At the TD Ameritrade National LINC conference in Orlando, a panel of financial planning students, veteran advisors and career changers convened on Thursday to discuss ways the industry can attract younger advisors to the business.
Liz Butler, director of TD Ameritrade, moderated the discussion.
What drew you to the financial planning profession?
Daniel Wendt, executive student assistant of the CFP Board-registered program at Louisiana State University, was drawn to the relationship side of the profession after a certified financial planner spoke to the Student Financial Association where he was a member.
“When he spoke about it, it really resonated with me,” he said. “Helping people throughout their lives achieve their goals is something I’m very interested in.”
Satish Dharwadkar, who started his career in education and engineering before founding MangoTree Capital, an RIA firm based in Sterling Heights, Michigan, said that after ending up in corporate finance, he decided to move to “where the real money management is.” He joined a wirehouse for about eight years, then launched his firm in 2012.
Martie Tullis, student leader, had a passion for education and wanted to be a high school math teacher, but decided to go into financial planning to be better able to support a family someday.
Dennis Markway, president of Iron Horse Wealth Management, said he “entered the profession out of spite” after spending the “first decade or so” of his financial services career doing ethics training and “getting sick of what I saw in terms of a lot of self-dealing, not really a planning focus.”
He launched Iron Horse, an RIA, three and a half years ago.
After making the decision, what were the first steps to joining the industry?

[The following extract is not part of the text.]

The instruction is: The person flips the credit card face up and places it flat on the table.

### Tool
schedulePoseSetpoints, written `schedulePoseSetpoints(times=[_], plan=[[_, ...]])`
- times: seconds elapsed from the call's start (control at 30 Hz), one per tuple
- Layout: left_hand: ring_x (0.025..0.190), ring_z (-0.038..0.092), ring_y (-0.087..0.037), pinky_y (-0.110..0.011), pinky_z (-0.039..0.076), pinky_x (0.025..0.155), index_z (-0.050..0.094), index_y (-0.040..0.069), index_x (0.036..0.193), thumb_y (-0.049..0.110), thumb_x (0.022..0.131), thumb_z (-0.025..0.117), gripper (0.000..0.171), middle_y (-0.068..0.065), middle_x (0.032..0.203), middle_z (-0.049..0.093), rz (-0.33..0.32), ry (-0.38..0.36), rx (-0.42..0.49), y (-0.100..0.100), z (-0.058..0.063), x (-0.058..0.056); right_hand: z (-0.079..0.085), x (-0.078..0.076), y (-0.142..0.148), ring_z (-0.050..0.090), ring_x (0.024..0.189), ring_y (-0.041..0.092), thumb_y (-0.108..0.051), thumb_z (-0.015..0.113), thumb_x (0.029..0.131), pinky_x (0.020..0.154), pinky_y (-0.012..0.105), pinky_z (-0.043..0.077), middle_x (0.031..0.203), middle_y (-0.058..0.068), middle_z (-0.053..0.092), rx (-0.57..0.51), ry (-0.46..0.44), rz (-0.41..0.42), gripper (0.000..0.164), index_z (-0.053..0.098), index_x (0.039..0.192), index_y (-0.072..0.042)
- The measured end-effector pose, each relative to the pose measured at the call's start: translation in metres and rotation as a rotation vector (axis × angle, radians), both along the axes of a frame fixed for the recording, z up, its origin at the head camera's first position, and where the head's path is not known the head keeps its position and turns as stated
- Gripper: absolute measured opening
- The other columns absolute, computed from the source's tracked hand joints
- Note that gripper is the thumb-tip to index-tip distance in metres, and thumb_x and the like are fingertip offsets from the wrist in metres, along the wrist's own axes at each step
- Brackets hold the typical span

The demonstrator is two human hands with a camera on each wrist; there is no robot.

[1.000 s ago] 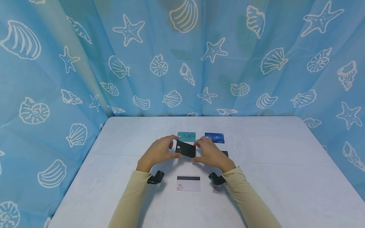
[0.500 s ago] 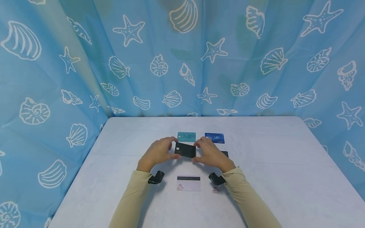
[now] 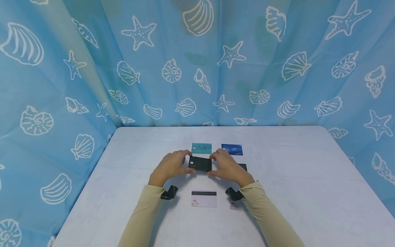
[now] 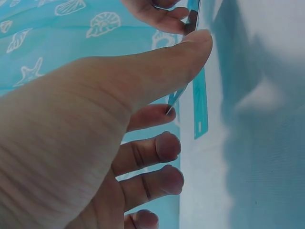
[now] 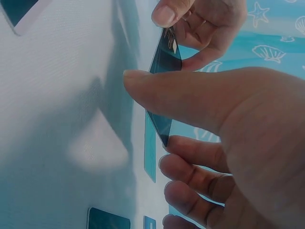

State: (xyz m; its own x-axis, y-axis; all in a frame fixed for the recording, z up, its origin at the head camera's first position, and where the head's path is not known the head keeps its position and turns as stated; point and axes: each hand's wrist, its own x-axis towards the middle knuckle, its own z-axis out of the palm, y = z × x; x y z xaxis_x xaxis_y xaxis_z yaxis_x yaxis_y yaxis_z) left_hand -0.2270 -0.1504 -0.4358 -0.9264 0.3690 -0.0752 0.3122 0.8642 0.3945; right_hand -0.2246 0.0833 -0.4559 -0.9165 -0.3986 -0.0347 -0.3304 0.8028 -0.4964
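A black card [image 3: 200, 164] printed with VIP is held up off the white table between both hands. My left hand [image 3: 172, 165] pinches its left end between thumb and index finger; the other fingers hang free in the left wrist view. At the opposite end, my right hand [image 3: 227, 166] holds the card by its corners with thumb and index finger. In the right wrist view the card [image 5: 163, 90] appears nearly edge-on, with the left hand [image 5: 209, 24] beyond it. Just behind it, a teal VIP card [image 3: 201, 148] lies flat on the table.
A blue VIP card [image 3: 232, 149] lies at the back right. Another dark card [image 3: 243, 166] is partly covered by the right hand. Nearer lies a white card with a black stripe [image 3: 204, 199]; beside it, small print [image 3: 233, 206] shows by the right wrist. A shell-patterned curtain [image 3: 197, 68] hangs behind.
The left end of the black card has come down a little with my left hand, so the card sits more level. My right hand has hardly moved.
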Motion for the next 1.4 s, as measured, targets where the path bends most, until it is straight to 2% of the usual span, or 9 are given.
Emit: schedulePoseSetpoints(times=[0.43,1.07,1.4], plan=[[0.075,0.055,-0.016,-0.031,0.046,0.070,0.063,0.013,0.136,0.043,0.080,0.089,0.069,-0.001,0.089,0.066,0.020,-0.023,-0.033,0.001,-0.007,-0.001,-0.003,0.001,-0.002,0.054,0.116,0.024,-0.030,0.090,0.080,0.106,0.045,0.050,0.123,0.007,0.061,0.024,-0.032,-0.030,0.058,0.066,0.128,-0.008],[0.076,0.055,-0.016,-0.031,0.046,0.071,0.066,0.012,0.131,0.042,0.077,0.091,0.067,-0.001,0.087,0.065,0.034,-0.051,-0.045,0.004,-0.014,-0.001,-0.009,0.000,-0.001,0.053,0.109,0.024,-0.027,0.091,0.080,0.103,0.046,0.050,0.116,0.008,0.062,0.019,-0.025,0.007,0.056,0.067,0.125,-0.004],[0.079,0.056,-0.017,-0.034,0.048,0.075,0.067,0.012,0.129,0.041,0.077,0.091,0.064,-0.001,0.089,0.066,0.038,-0.053,-0.062,0.006,-0.016,-0.001,-0.011,-0.002,-0.002,0.053,0.113,0.024,-0.027,0.090,0.080,0.107,0.046,0.049,0.119,0.008,0.063,0.016,-0.059,-0.006,0.055,0.068,0.126,-0.006]])
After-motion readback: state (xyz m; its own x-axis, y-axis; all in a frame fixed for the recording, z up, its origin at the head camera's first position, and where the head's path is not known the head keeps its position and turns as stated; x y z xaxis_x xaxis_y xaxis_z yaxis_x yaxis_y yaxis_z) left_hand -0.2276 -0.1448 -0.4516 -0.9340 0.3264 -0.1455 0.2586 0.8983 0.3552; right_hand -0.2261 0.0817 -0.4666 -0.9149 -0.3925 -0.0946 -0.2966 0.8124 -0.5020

Dharwadkar was familiar with the business side of the financial industry from his time at Merrill Lynch, but he said educating himself about the planning side was more difficult because he wasn’t familiar with agencies like the Financial Industry Regulatory Authority or the Securities and Exchange Commission, or the difference between a fiduciary and a broker.
He said the broker-dealer industry “does a disservice” to itself in recruiting because it relies on “fearmongering” to sway advisors away from independence.
Tullis noted other students’ willingness to encourage her to join the financial planning program. After a couple of weeks in an introductory course, she switched her major from accounting and started attending conferences where she could interact with professional advisors.
“What got me here was the fact that I was so well received and I was able to get involved,” she said. “Now, a year later, I’ve been in an internship for about 10 months.”
Markway said he sought out more experienced advisors, “people who were smarter than me,” when he started as an advisor at an independent broker-dealer. “Find someone you can trust who will bring you along, who won’t abuse your trust and I would work at getting to scale in an independent business,” he said.